Can you transcribe the data exactly? Leave the pictures out.

[[ PROVIDED DATA open ]]

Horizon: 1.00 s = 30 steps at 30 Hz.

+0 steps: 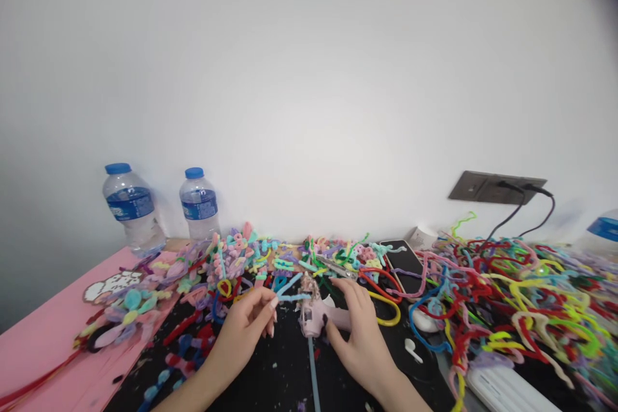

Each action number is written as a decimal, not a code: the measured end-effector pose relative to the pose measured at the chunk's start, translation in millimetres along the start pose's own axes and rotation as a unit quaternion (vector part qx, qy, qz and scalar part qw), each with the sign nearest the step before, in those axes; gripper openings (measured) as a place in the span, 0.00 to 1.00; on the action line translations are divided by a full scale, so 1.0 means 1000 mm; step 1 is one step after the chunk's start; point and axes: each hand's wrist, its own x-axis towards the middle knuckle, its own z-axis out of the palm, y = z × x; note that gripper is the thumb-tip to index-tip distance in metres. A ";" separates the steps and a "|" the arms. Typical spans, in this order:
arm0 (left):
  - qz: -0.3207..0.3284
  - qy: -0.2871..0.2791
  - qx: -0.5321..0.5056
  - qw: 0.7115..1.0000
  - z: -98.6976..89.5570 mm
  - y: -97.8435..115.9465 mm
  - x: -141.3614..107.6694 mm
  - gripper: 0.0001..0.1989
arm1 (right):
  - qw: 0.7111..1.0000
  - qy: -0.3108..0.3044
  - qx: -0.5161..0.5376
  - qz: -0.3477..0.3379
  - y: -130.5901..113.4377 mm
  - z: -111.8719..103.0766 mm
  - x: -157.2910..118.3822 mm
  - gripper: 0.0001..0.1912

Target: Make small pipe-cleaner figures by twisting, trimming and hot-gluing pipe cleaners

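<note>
My left hand (244,328) is closed, with thumb and fingertips pinching a light blue pipe cleaner (292,297) that is bent into a V. The V's free ends reach to the right, up to the nozzle end of a pale pink hot glue gun (313,317). That gun lies on the black work surface, and a long translucent glue stick (313,373) sticks out of its back toward me. My right hand (364,335) is closed over the gun's handle, with the thumb beside its body. Whether the pipe cleaner touches the nozzle I cannot tell.
Scissors with red and yellow handles (389,315) lie beyond my right hand, near a black phone (410,267). Tangled pipe cleaners (526,296) heap up at right. An earbud (413,351) and a white device (506,389) lie nearby. Water bottles (199,203) stand against the wall.
</note>
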 end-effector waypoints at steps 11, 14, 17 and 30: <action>0.025 -0.100 0.062 0.993 0.010 0.006 -0.011 0.12 | 0.995 -0.013 0.039 -0.092 -0.008 0.004 -0.004 0.20; 0.017 -0.111 0.039 0.993 0.012 0.005 -0.012 0.12 | 0.994 -0.008 0.068 -0.090 -0.007 0.007 -0.005 0.17; 0.008 -0.116 0.019 0.993 0.013 0.003 -0.012 0.12 | 0.992 -0.006 0.100 -0.070 -0.007 0.009 -0.006 0.16; -0.009 -0.118 0.007 0.993 0.014 -0.001 -0.011 0.12 | 0.993 0.013 0.105 -0.053 -0.005 0.010 -0.005 0.14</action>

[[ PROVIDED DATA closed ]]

SOLUTION FOR THIS EXERCISE
Horizon: 1.00 s = 30 steps at 30 Hz.

+0 steps: 

Each action number is written as a decimal, not a code: the measured end-effector pose relative to the pose measured at the chunk's start, translation in millimetres along the start pose's own axes and rotation as a unit quaternion (vector part qx, qy, qz and scalar part qw), each with the sign nearest the step before, in those axes; gripper openings (measured) as a place in the span, 0.00 to 1.00; on the action line translations are divided by a full scale, so 1.0 means 1000 mm; step 1 is one step after the chunk's start; point and axes: each hand's wrist, its own x-axis towards the middle knuckle, its own z-axis out of the palm, y = z × x; note that gripper is the thumb-tip to index-tip distance in metres. A ";" separates the steps and a "|" the arms. Typical spans, in this order:
arm0 (left):
  - qz: -0.3207..0.3284
  - qy: -0.2871..0.2791
  - qx: -0.5321..0.5056
  - qw: 0.7115..1.0000
  - z: -98.6976..89.5570 mm
  - y: -97.8435..115.9465 mm
  - x: -141.3614..107.6694 mm
  - gripper: 0.0001..0.1989
arm1 (right):
  - qw: 0.7111..1.0000
  - qy: -0.3108..0.3044
  - qx: -0.5161..0.5376
  - qz: -0.3477..0.3379
  - y: -130.5901..113.4377 mm
  - z: -111.8719..103.0766 mm
  - x: -157.2910..118.3822 mm
  - gripper: 0.0001..0.1912

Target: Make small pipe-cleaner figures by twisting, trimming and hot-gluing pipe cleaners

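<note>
My left hand (244,328) is closed, with thumb and fingertips pinching a light blue pipe cleaner (292,297) that is bent into a V. The V's free ends reach to the right, up to the nozzle end of a pale pink hot glue gun (313,317). That gun lies on the black work surface, and a long translucent glue stick (313,373) sticks out of its back toward me. My right hand (364,335) is closed over the gun's handle, with the thumb beside its body. Whether the pipe cleaner touches the nozzle I cannot tell.
Scissors with red and yellow handles (389,315) lie beyond my right hand, near a black phone (410,267). Tangled pipe cleaners (526,296) heap up at right. An earbud (413,351) and a white device (506,389) lie nearby. Water bottles (199,203) stand against the wall.
</note>
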 end-effector waypoints at steps 11, 14, 17 and 30: <action>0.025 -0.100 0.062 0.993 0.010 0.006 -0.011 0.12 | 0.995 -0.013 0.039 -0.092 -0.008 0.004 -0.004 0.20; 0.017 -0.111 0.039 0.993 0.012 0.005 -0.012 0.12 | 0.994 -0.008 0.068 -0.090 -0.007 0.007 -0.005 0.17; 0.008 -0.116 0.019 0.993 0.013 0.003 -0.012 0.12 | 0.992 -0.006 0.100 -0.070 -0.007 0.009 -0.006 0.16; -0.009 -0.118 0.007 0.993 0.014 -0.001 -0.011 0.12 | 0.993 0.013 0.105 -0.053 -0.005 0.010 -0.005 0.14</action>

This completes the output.